= What the task requires =
Below are some records. Retype exactly the lines from the one containing "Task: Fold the" through the one containing "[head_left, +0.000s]", both included, skipping every picture.
==== Records for the exercise
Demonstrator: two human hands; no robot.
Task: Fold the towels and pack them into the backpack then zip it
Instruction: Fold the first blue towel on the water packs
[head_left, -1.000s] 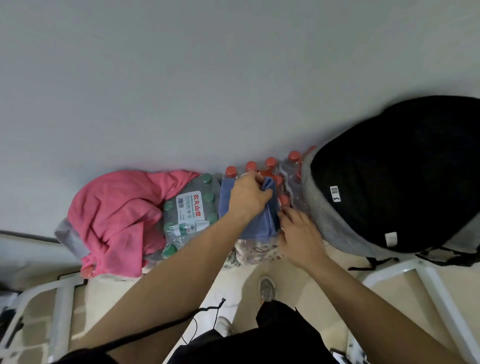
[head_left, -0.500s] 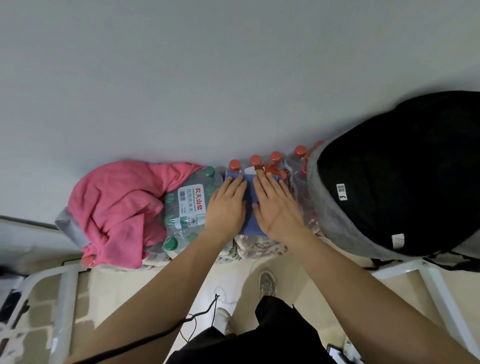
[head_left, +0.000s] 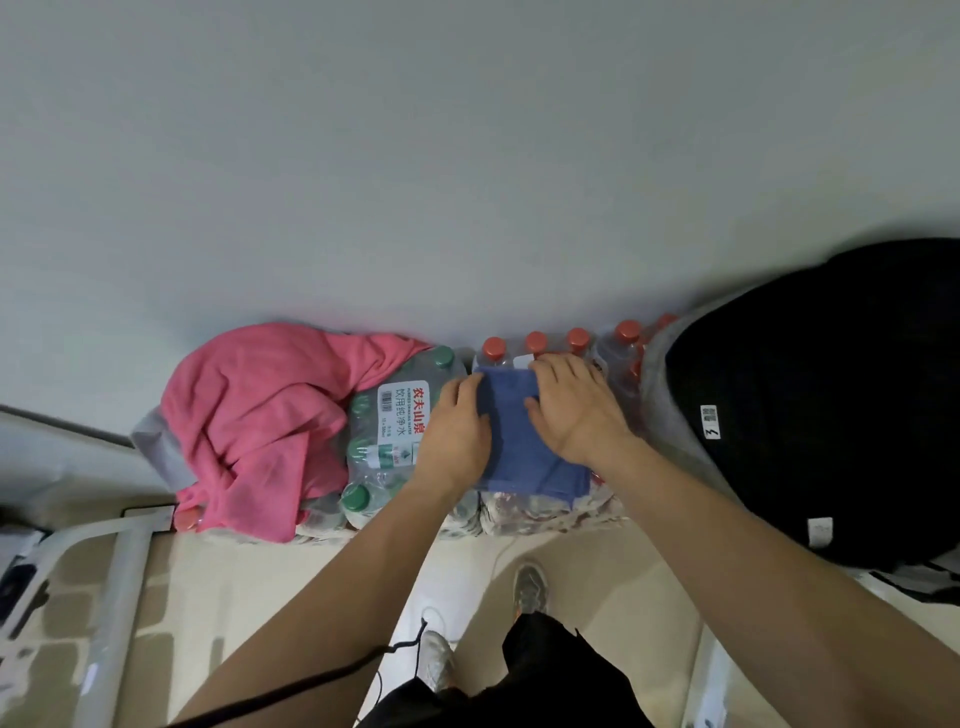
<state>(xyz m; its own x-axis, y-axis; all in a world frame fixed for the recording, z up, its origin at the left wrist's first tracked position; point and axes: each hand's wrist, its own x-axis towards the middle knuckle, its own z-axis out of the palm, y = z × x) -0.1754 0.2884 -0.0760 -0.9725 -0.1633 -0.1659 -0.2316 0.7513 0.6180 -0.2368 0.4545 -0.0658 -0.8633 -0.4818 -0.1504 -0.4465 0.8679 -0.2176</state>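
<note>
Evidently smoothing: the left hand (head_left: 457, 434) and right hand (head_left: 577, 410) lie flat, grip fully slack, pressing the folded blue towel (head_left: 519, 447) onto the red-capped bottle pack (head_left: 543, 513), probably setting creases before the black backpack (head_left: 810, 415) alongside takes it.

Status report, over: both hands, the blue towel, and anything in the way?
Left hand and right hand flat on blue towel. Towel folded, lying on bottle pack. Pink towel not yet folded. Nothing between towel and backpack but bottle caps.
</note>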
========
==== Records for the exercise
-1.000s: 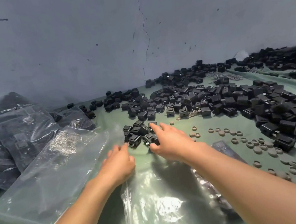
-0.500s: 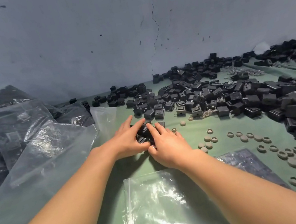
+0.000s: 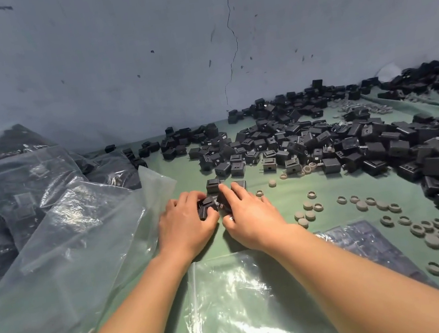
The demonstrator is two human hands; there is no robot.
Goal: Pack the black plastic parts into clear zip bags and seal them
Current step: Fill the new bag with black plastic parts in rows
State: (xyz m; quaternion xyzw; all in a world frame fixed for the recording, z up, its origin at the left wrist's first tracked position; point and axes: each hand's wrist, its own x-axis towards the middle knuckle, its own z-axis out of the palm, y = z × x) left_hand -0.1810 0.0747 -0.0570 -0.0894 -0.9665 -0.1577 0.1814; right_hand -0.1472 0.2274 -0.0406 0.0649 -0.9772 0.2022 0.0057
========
= Answer to this task =
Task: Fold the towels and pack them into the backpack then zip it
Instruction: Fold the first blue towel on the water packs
[head_left, -1.000s] 
[head_left, -0.500s] 
[head_left, +0.000s] 

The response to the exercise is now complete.